## What to do
Check which lines of the entries that follow hold "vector", then give the number of those lines and nothing more.
========
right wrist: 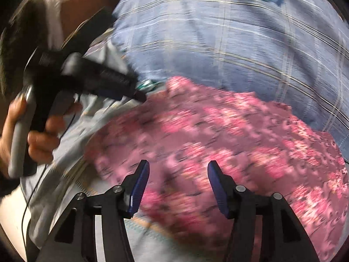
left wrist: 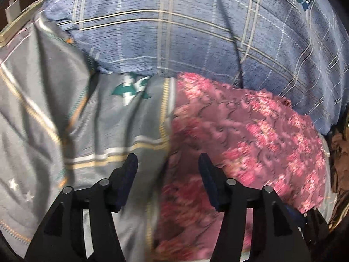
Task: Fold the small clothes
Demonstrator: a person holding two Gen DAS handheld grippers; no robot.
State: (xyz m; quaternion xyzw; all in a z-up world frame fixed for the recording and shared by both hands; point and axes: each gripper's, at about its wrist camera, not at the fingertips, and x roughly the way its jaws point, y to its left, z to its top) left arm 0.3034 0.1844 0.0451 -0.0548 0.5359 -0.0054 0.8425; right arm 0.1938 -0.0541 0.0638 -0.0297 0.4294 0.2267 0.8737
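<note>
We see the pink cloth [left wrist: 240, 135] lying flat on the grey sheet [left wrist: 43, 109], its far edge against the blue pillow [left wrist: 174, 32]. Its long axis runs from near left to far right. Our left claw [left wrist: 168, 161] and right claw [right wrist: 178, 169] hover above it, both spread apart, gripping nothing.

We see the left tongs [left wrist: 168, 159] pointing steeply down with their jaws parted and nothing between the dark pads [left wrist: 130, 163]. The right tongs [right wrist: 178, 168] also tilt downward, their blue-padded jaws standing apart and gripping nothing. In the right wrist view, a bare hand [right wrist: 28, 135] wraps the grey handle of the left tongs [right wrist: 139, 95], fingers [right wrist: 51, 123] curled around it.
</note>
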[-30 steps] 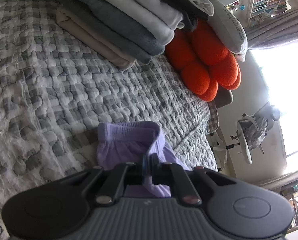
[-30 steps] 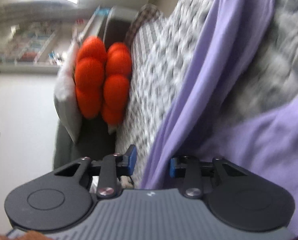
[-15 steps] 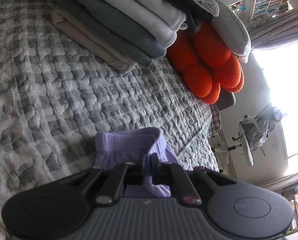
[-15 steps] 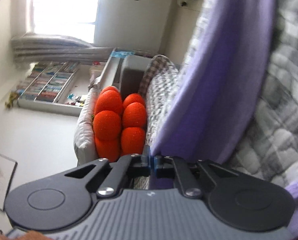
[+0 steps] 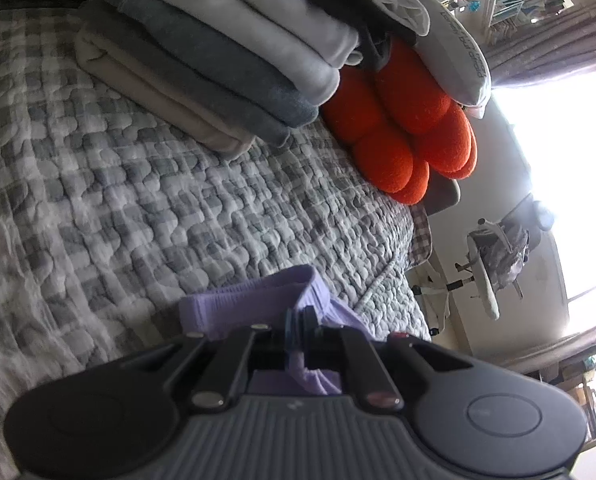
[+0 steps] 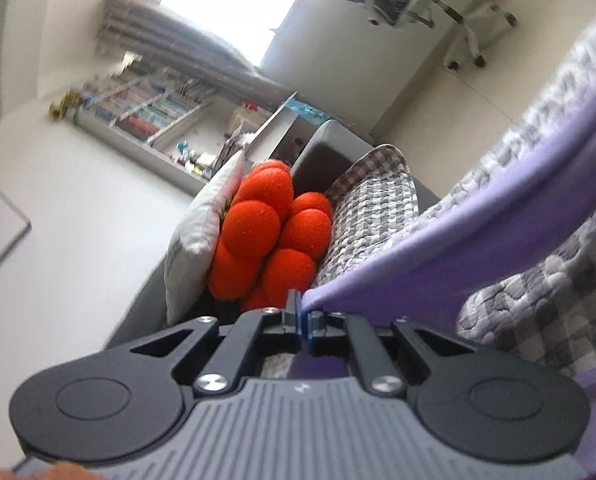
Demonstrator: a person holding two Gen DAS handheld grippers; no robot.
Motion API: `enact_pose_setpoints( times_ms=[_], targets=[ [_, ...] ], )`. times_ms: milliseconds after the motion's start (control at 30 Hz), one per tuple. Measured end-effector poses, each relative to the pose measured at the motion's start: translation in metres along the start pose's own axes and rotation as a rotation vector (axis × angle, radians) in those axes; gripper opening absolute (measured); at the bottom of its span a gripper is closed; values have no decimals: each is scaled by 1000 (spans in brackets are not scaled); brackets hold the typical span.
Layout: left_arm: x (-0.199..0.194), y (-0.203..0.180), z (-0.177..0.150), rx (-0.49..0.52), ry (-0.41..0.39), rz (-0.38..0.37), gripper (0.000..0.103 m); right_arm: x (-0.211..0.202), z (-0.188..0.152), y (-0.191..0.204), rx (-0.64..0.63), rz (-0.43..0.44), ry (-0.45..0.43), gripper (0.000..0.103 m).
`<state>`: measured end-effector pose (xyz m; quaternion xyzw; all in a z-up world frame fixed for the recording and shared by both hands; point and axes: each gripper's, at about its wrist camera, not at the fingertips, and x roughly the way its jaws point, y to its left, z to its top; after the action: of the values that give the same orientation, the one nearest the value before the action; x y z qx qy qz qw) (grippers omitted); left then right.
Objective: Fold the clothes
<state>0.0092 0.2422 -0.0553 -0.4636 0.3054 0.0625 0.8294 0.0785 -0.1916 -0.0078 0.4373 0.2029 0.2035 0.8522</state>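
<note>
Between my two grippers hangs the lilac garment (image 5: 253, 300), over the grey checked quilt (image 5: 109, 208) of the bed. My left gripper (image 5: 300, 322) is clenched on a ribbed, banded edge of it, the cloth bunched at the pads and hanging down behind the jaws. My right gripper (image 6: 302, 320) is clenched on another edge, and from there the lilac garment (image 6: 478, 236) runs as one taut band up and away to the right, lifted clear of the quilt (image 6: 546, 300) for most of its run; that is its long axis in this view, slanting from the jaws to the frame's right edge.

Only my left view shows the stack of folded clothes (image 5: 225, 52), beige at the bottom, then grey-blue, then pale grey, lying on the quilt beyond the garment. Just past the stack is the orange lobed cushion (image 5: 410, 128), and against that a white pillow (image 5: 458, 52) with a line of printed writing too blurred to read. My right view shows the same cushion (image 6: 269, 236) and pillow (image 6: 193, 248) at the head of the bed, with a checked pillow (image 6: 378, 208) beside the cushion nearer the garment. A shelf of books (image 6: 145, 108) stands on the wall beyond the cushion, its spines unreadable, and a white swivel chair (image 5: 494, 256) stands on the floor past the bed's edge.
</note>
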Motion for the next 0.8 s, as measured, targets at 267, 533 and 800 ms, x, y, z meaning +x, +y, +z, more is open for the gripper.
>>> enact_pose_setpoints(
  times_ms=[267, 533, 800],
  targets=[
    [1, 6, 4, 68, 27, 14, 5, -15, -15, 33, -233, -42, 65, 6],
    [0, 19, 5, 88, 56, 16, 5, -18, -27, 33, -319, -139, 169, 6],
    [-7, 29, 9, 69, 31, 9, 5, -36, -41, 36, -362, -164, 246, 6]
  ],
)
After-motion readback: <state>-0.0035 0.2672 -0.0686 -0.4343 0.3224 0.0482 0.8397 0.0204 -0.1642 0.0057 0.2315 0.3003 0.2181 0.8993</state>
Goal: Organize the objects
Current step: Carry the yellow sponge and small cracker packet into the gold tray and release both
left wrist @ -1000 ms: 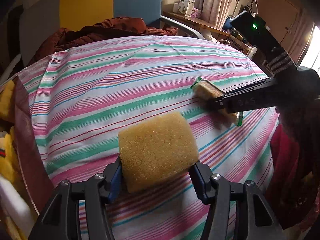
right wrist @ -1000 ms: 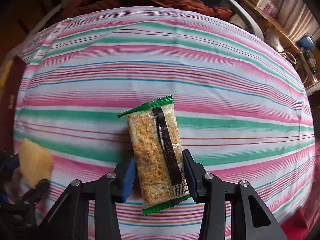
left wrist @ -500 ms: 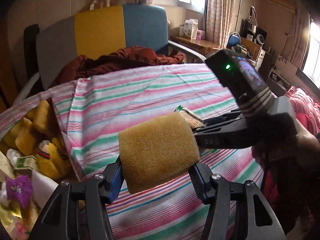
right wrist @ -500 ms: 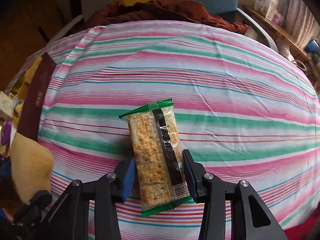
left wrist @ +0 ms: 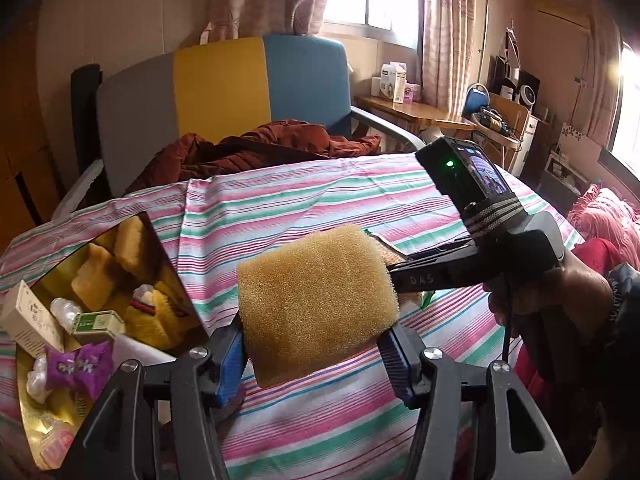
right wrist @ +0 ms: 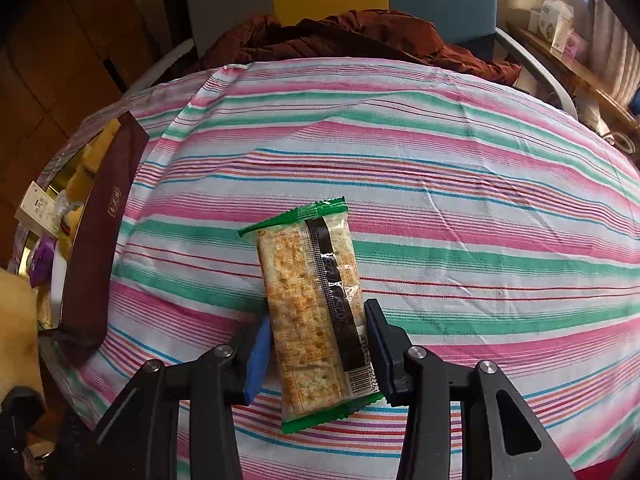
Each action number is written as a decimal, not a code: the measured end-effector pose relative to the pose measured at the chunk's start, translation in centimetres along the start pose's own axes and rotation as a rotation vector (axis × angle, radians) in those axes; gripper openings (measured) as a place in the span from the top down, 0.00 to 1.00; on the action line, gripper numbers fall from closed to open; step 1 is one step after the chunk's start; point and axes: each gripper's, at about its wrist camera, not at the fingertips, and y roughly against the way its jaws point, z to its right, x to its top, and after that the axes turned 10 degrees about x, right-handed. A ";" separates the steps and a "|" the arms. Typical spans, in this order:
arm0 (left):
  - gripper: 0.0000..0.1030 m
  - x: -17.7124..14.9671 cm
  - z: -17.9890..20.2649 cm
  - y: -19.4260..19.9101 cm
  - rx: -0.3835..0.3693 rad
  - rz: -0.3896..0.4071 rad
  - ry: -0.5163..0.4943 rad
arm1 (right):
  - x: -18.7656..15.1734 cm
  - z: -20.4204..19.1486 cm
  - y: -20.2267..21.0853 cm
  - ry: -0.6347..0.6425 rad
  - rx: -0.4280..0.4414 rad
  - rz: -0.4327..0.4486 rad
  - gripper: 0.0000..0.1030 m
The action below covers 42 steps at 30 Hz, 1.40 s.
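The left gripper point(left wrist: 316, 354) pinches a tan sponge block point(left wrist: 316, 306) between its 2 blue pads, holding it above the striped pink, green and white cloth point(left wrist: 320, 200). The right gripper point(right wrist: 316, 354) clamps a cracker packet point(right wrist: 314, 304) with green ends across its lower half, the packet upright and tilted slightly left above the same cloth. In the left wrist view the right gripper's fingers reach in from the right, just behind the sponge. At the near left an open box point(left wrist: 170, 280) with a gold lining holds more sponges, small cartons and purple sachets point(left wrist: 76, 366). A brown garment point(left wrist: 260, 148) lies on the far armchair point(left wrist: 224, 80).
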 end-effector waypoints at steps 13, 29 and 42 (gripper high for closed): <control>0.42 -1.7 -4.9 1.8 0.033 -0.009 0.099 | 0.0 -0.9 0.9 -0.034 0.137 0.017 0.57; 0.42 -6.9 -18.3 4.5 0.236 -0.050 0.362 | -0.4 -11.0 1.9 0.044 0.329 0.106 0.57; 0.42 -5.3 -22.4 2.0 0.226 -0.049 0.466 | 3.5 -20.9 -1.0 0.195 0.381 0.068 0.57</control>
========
## Exercise output
2